L’aire de répartition de ces différents monuments s’étend sur 250 km d’est en ouest, pour 120 à 150 km du nord au sud. Elle est grossièrement limitée au nord par la vallée du Saloum, et au sud par celle du fleuve Gambie. Vers l’ouest, cette aire de répartition ne dépasse guère la vallée du Bao-Bôlon, précédant les plaines littorales de la petite côte. Vers l’est, elle s’arrête au pied des collines séparant ce vaste plateau de la vallée du Falémé, affluent du fleuve Sénégal. Selon l’inventaire effectué par V. Martin et C. Becker, actualisé par la Direction du Patrimoine Culturel du Sénégal, cette zone comporte 16 790 monuments, mégalithiques ou non, répartis sur 1965 sites. En près d’un siècle, entre 1891 et 1982, 60 monuments seulement répartis sur 34 sites mégalithiques ont fait l’objet de fouilles, le plus souvent de manière assez expéditive. 43 d’entre eux au moins ont livré des restes humains. La grande majorité des monuments fouillés (49/60) correspondent à des cercles mégalithiques, alors que plus d’un millier de monuments de cetype (1045) ont été répertoriés. Une documentation détaillée n’a été publiée à ce jour que pour neuf d’entre eux.
G. Thilmans distinguait quatre types de monuments circulaires. Il s’agit des tumulus à structure frontale, des tumulus pierriers, des cercles pierriers et des cercles mégalithiques. Les tumulus pierriers correspondent à une faible éminence dépassant du sol actuel et recouverte par une carapace sommitale de blocs ou de gravillons latéritiques. Parfois, cette dernière se réduit à une enceinte circulaire de blocs dépassant légèrement de la surface du sol.
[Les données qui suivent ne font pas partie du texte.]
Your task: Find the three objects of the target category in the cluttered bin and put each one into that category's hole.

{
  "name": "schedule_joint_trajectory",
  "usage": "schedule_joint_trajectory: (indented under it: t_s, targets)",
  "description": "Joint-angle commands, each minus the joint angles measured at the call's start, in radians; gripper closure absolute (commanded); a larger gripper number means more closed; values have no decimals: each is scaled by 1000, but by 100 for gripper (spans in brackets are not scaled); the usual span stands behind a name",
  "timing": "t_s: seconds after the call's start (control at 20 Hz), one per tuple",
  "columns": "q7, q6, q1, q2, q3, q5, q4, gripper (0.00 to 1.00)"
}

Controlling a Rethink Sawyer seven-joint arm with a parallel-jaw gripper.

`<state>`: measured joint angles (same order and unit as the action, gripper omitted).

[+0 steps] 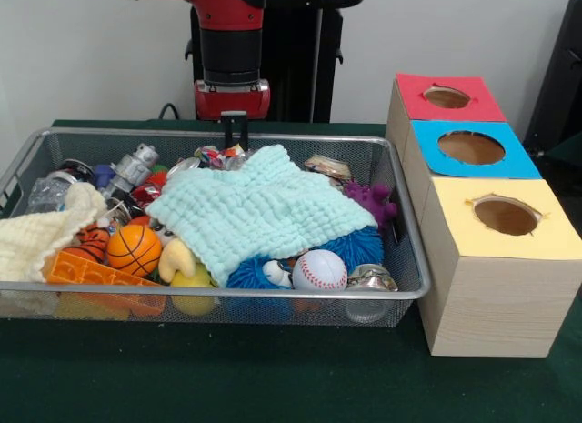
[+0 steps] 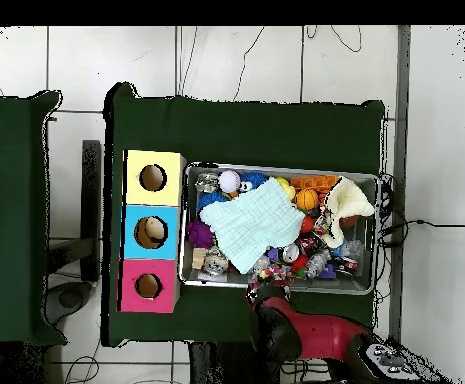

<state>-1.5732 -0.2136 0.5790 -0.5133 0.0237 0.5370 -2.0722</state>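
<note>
Green cloth covers the worktop [image 1: 273, 387], and a wire bin [image 1: 218, 291] full of toys sits on it beside a box [image 1: 496, 287] with red, blue and yellow holes. No toy shows in any hole, so I think all three are left to find. A pale blue cloth [image 1: 264, 209] lies slanted across the bin's middle, hiding things. The tool [image 1: 235, 130] hangs at the bin's back edge, holding nothing; I cannot tell if it is apart.
</note>
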Motion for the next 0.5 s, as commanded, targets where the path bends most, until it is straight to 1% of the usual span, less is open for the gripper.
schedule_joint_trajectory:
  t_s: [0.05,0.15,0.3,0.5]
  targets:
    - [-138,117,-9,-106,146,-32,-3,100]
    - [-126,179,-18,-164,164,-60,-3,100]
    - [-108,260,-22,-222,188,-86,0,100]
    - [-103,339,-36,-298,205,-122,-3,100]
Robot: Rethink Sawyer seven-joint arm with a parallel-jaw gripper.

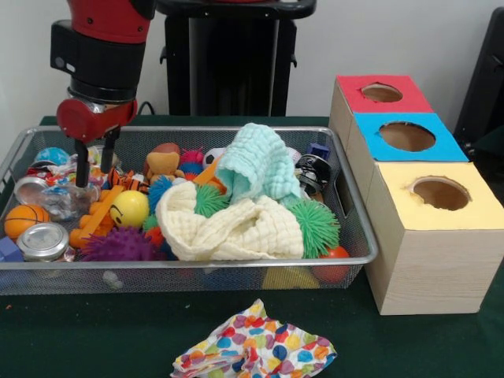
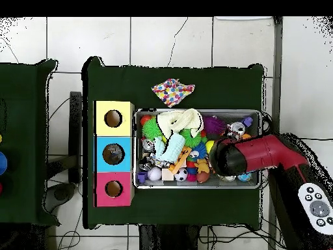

Le terme de cercle pierrier a alors été proposé. Les cercles mégalithiques sont constitués d’une ou plus rarement deux enceintes circulaires de monolithes délimitant un espace interne plat ou bombé, recouvert ou non de blocs latéritiques. Leur répartition présente deux concentrations très nettes, l’une située à l’ouest dans le bassin médian du Bao-Bôlon, l’autre située au centre de la zone mégalithique, dans le bassin du Nianija –Bôlon et celui de son affluent le Kountouata.
De tous les sites protohistoriques les mégalithes sont ceux qui ont fait l'objet du plus grand nombre de recherches, ce qui a permis de constater une grande variabilité dans les pratiques funéraires. Des sites comme Siin-Ngayeen se caractérisent par un nombre particulièrement élevé d'inhumations, la pratique des mutilations dentaires et la présence d'un abondant mobilier dont des armes en fer 4 et des bracelets en métal cuivreux. La poterie de cette zone présente des caractéristiques que l'on retrouve sur les amas coquilliers, notamment à Joron-Bumak. Dans d'autres secteurs par contre, comme à Cekeen-Busura ou à Kojam vers le centre de la zone mégalithique, nous constatons un nombre réduit d'inhumations et l'absence de mobilier funéraire, mais la présence de mutilations dentaires. La céramique en rapport avec les monuments fouillés est généralement caractérisée par une forme typique dite carénée. Les habitats qui devraient leur être associés n'ont encore fait l'objet d'aucune fouille archéologique. C'est pourquoi de nombreuses recherches sont encore nécessaires pour comprendre les mégalithes du Sénégal qui n'ont pas encore livré tous leurs secrets.